▶ **Exercise directions**: Scan the entries below and count the lines holding the string "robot". Supply only the number.

▶ **Records excerpted from a collection**:
**********
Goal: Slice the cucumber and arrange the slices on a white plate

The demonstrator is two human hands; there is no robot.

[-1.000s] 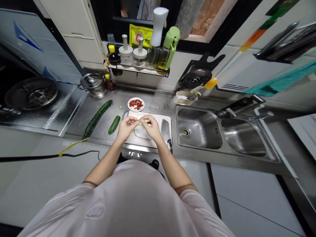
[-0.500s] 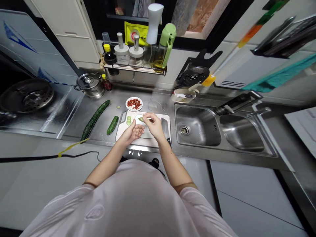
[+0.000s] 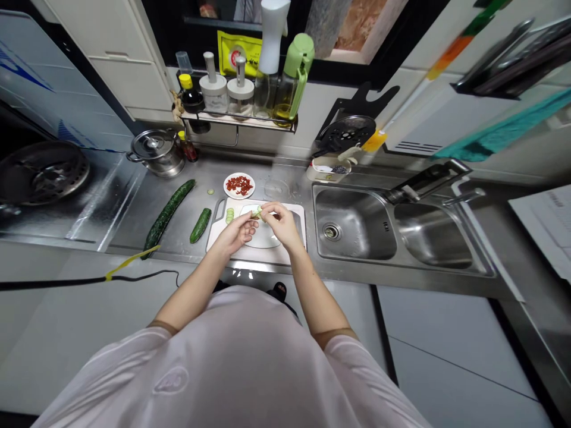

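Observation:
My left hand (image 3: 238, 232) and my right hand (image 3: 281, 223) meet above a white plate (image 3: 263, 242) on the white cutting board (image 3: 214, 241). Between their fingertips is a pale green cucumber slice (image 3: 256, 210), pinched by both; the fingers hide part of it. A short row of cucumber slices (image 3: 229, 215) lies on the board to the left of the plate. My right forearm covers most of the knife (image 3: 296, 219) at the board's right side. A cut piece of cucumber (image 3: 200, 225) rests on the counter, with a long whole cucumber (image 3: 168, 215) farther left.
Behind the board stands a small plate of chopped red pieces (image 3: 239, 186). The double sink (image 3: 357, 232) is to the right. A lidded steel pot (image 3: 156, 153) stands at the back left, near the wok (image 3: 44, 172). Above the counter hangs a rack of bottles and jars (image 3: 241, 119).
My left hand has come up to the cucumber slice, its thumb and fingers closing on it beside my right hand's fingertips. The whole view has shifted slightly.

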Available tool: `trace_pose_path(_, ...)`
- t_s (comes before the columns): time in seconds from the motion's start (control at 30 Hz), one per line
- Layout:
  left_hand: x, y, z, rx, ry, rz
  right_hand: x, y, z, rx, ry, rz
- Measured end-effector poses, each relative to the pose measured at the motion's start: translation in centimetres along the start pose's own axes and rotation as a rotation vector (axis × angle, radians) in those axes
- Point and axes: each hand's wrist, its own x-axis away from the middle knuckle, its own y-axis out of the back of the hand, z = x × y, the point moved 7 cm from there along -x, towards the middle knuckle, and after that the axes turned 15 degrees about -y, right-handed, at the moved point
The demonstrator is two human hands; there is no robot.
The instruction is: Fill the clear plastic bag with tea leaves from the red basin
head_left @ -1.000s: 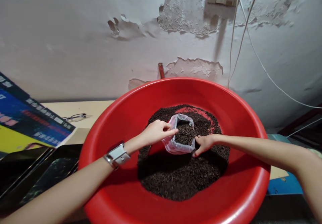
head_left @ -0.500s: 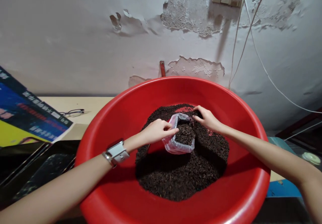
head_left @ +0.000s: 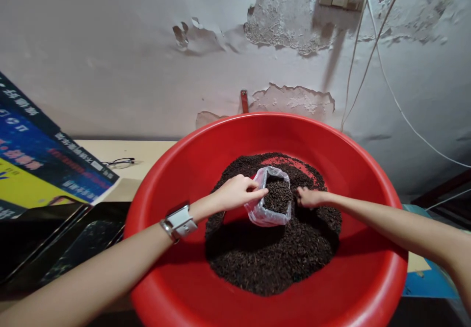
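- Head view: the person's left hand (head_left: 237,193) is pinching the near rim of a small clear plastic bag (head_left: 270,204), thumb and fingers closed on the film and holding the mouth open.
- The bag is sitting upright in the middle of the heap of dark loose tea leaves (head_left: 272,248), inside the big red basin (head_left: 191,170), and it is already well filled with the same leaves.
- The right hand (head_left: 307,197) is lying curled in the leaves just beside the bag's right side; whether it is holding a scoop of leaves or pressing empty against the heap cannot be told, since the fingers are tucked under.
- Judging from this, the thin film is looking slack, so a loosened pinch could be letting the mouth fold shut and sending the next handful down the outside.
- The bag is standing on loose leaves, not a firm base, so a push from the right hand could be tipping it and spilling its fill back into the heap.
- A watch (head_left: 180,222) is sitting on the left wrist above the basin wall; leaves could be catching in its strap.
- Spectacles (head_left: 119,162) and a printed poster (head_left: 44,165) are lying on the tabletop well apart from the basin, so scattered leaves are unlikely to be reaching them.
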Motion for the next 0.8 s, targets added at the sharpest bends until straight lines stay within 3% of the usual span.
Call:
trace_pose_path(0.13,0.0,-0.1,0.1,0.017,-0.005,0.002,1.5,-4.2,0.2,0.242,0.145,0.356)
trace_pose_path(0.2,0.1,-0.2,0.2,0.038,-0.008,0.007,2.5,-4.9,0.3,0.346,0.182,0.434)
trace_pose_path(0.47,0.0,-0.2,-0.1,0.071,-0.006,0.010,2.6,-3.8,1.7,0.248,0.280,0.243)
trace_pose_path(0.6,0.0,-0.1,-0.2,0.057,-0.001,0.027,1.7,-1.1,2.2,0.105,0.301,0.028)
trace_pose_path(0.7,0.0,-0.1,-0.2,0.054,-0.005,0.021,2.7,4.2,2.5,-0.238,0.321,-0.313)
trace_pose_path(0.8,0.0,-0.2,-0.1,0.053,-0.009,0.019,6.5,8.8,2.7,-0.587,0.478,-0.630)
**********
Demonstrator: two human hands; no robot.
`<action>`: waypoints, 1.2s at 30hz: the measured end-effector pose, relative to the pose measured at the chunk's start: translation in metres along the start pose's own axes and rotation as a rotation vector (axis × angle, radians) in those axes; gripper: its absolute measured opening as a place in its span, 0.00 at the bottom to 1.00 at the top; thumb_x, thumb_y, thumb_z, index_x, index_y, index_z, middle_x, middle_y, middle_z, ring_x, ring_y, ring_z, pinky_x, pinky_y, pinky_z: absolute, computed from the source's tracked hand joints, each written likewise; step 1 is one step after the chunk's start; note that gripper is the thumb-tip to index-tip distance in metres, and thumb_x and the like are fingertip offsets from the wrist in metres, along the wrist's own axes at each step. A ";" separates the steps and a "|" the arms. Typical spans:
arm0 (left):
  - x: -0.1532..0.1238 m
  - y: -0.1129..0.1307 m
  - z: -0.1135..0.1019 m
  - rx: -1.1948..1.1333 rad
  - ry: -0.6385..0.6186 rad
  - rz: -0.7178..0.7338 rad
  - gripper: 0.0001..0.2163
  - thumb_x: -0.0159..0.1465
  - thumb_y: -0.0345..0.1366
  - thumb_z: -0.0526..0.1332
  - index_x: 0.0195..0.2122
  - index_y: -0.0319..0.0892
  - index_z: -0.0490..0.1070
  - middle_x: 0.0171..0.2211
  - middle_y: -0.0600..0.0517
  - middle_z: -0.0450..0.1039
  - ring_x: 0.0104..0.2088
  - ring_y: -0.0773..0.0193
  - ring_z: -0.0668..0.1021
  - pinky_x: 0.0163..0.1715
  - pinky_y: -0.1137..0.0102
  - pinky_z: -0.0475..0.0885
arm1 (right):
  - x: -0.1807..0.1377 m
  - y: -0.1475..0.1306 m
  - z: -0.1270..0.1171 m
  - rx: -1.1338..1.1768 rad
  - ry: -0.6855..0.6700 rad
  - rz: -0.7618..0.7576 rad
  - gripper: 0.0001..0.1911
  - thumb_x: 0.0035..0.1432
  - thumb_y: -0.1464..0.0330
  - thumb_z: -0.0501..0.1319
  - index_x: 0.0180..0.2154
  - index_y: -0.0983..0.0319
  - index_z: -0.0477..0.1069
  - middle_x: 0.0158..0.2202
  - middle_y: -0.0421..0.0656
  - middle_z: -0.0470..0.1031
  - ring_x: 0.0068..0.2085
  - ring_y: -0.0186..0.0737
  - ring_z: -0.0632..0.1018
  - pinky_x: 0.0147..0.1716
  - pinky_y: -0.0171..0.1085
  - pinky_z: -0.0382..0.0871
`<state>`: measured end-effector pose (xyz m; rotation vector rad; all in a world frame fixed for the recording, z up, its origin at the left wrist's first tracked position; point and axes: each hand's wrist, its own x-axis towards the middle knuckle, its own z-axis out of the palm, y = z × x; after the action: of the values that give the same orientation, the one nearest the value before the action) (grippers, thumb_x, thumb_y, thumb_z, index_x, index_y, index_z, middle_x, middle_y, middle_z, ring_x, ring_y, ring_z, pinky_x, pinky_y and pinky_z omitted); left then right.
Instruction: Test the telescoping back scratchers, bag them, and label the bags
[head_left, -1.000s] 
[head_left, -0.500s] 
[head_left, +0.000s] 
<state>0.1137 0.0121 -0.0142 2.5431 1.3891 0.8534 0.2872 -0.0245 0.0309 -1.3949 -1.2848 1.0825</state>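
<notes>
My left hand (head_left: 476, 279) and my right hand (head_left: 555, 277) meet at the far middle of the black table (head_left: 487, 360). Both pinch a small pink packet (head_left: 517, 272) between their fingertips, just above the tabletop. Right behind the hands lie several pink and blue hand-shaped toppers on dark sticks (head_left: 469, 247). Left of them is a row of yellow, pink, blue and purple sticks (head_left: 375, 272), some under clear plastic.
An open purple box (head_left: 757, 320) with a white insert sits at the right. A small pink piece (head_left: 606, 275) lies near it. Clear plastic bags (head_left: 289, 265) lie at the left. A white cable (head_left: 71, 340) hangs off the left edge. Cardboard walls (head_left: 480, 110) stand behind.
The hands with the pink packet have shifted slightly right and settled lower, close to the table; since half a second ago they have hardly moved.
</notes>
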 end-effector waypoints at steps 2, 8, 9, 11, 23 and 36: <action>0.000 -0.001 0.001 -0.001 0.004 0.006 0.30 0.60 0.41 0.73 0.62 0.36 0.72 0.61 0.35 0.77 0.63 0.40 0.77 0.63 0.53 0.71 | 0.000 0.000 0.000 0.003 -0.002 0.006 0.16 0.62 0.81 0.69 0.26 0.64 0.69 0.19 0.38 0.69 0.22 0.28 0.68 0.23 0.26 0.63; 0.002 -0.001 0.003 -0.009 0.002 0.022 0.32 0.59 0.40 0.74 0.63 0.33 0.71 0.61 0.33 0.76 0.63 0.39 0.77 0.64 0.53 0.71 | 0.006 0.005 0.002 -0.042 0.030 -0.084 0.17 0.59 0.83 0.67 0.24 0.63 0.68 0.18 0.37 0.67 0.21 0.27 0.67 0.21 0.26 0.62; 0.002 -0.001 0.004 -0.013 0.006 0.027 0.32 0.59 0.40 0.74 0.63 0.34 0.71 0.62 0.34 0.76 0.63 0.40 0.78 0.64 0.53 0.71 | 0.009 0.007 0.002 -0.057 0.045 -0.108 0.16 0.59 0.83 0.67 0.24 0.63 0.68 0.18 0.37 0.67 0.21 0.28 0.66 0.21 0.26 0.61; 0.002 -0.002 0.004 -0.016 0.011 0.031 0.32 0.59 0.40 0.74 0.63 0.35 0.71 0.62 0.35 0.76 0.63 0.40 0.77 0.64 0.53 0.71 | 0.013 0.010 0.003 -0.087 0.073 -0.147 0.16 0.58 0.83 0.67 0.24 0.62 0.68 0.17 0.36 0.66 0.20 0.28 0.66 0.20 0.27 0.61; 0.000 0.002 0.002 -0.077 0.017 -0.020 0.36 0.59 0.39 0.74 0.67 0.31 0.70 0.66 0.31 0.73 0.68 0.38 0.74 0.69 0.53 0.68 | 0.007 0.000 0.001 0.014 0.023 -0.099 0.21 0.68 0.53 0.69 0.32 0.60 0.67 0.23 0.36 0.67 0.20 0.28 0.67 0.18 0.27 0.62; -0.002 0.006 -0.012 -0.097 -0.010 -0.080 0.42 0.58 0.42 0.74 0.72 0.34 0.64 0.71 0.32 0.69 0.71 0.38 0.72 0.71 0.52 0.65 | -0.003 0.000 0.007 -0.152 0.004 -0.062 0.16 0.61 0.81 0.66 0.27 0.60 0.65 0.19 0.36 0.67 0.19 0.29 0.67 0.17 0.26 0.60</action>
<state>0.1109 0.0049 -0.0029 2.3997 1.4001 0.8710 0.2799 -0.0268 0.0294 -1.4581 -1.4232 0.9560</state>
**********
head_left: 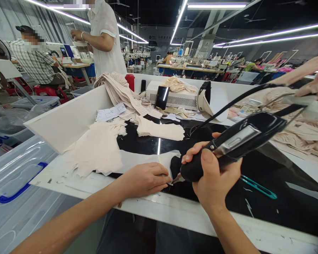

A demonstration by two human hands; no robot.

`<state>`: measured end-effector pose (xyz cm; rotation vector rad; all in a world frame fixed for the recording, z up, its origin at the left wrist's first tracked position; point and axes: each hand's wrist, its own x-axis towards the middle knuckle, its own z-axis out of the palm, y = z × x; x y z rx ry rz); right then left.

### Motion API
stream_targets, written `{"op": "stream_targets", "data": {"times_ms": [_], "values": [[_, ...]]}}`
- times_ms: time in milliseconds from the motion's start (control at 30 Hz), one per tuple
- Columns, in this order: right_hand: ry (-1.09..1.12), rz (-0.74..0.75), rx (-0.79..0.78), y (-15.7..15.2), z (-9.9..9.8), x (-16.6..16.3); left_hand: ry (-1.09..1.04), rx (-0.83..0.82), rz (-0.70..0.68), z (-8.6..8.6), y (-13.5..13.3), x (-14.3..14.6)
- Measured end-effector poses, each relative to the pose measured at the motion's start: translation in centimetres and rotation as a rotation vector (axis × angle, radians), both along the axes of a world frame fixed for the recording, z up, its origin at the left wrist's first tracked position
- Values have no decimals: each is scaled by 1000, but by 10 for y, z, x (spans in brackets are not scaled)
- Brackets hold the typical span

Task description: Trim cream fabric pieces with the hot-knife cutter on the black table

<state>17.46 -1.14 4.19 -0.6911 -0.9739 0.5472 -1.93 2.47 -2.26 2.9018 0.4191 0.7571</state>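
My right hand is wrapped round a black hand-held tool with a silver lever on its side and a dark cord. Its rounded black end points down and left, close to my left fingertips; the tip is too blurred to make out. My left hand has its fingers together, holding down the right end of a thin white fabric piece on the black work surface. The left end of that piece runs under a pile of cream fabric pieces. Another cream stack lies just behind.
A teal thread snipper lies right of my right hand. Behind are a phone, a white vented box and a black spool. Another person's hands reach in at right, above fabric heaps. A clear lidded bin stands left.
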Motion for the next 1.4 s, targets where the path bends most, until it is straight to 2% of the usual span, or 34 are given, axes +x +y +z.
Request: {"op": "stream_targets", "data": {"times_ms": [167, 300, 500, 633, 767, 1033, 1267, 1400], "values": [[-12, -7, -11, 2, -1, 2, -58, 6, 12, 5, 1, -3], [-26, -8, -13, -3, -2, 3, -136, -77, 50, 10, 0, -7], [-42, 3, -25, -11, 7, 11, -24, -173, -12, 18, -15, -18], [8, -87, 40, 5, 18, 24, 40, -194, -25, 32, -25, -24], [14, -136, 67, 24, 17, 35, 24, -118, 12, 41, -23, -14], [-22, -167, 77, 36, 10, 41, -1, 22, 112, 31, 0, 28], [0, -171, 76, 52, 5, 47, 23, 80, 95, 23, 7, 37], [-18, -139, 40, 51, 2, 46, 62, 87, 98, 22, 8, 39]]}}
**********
▶ **Response**: 4